(2)主権免除

 こうした大きな法的枠組みとしての日米地位協定の運用を見るに当たって、そもそも在日米軍に対して、日本の法令が適用され得るのかという問題がある。

 国際法上、国家がその行為や財産について外国の裁判権に服することがないことを「主権免除」(もしくは国家免除)という。

 例えば、外交関係並びに外交上の特権及び免除に関しては、主として慣習国際法を法典化する形で「外交関係に関するウィーン条約」が作成されている。

 外交官は、その任務達成を確保するという機能的な観点から、受入国の領域内における身体の不可侵等の特権や受入国における刑事裁判権からの全面的な免除、一定の範囲の民事裁判権および行政裁判権からの免除を享受している。

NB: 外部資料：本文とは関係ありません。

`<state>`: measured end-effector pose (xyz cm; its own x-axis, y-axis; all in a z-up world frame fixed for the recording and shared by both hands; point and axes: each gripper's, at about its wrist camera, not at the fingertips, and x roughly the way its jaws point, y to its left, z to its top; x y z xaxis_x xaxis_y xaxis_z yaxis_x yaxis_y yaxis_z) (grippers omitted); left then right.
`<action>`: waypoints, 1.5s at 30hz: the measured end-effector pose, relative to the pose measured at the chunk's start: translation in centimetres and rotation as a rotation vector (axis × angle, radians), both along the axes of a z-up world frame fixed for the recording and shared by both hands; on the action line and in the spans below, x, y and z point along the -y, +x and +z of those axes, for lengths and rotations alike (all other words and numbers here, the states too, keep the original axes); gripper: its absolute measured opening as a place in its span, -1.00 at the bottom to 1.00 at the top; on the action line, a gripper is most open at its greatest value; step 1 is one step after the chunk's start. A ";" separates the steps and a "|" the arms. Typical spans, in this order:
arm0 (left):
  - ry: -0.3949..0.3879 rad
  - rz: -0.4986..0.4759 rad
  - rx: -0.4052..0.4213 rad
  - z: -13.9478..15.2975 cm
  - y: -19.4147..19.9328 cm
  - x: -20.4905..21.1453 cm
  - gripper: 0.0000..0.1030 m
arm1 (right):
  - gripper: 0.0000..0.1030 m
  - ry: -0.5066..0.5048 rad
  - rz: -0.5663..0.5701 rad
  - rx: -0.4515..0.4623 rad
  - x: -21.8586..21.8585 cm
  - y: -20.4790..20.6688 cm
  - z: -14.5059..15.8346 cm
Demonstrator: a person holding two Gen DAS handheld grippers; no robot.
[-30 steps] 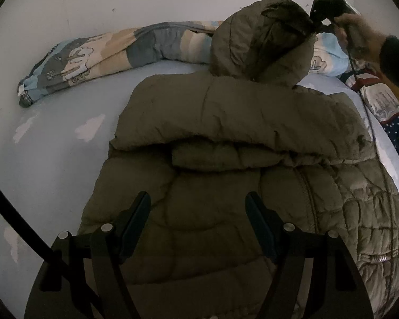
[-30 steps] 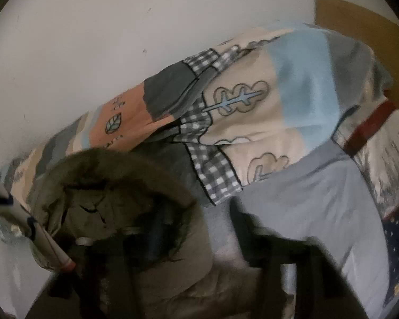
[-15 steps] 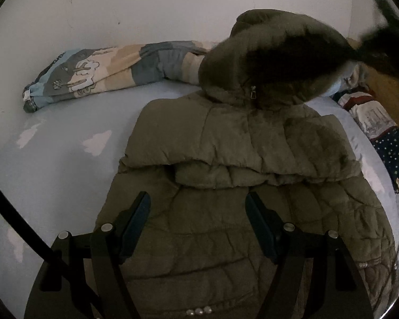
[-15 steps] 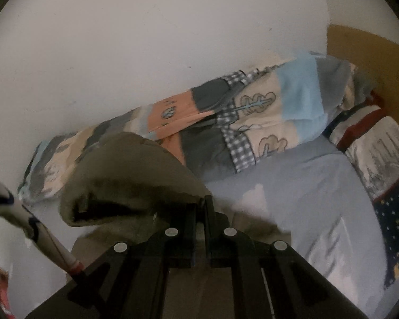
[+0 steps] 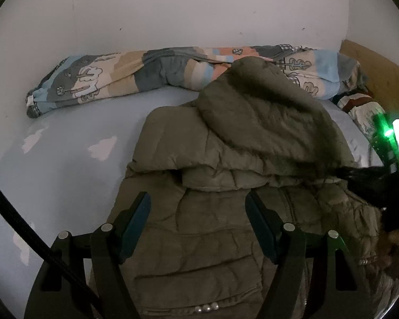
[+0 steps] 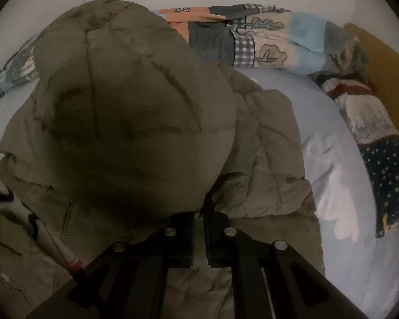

 一方、国家機関の一つである軍隊に対する主権免除については、慣習国際法を法典化した一般的な条約は存在しておらず、国際法上、どのような場合にそうした主権免除が認められるのかが問われることになる。

(3)外国軍隊の主権免除に関する日米政府の考え方

 外国軍隊の主権免除に関する日米政府の考え方は次の通りである。

●日本政府の考え方は、一般に、受入国の同意を得て当該受入国内にある外国軍隊およびその構成員等は受入国の法令を尊重する義務を負うが、その滞在目的の範囲内で行う公務については、受入国の法令の執行や裁判権等などから免除されるとしている。

●米国政府の考え方は、当該国に所在するすべての者は当該国の法令の適用対象となることは、一般的に受け入れられている国際法の規則 (a generally accepted rule of international law)であるとした上で、地位協定によって、受入国は派遣国の利益のために、本来有する一定の管轄権およびその他の権利を放棄することに合意することから、地位協定はそうした国際法の規則に対する合意された例外を設けているとしている。

(4)筆者コメント

 日本政府は、日本に駐留する外国軍隊に対して、公務については受入国の法令の執行や裁判権等などから免除されるが、非公務については日本の法令が適用されるとしている。

 ところが、既述したようにカンボジアやジブチに派遣された自衛隊は、公務・非公務にかかわらず、受入国の法令の執行や裁判権等などから免除されている。

 すなわち、日本は国内と国外でダブルスタンダードを採っていることになる。

 既述したが、日本も外国軍隊を受け入れる受入国の立場から地位協定を見るのでなく、派遣国の立場からもどうあるべきかを考えるべきであろう。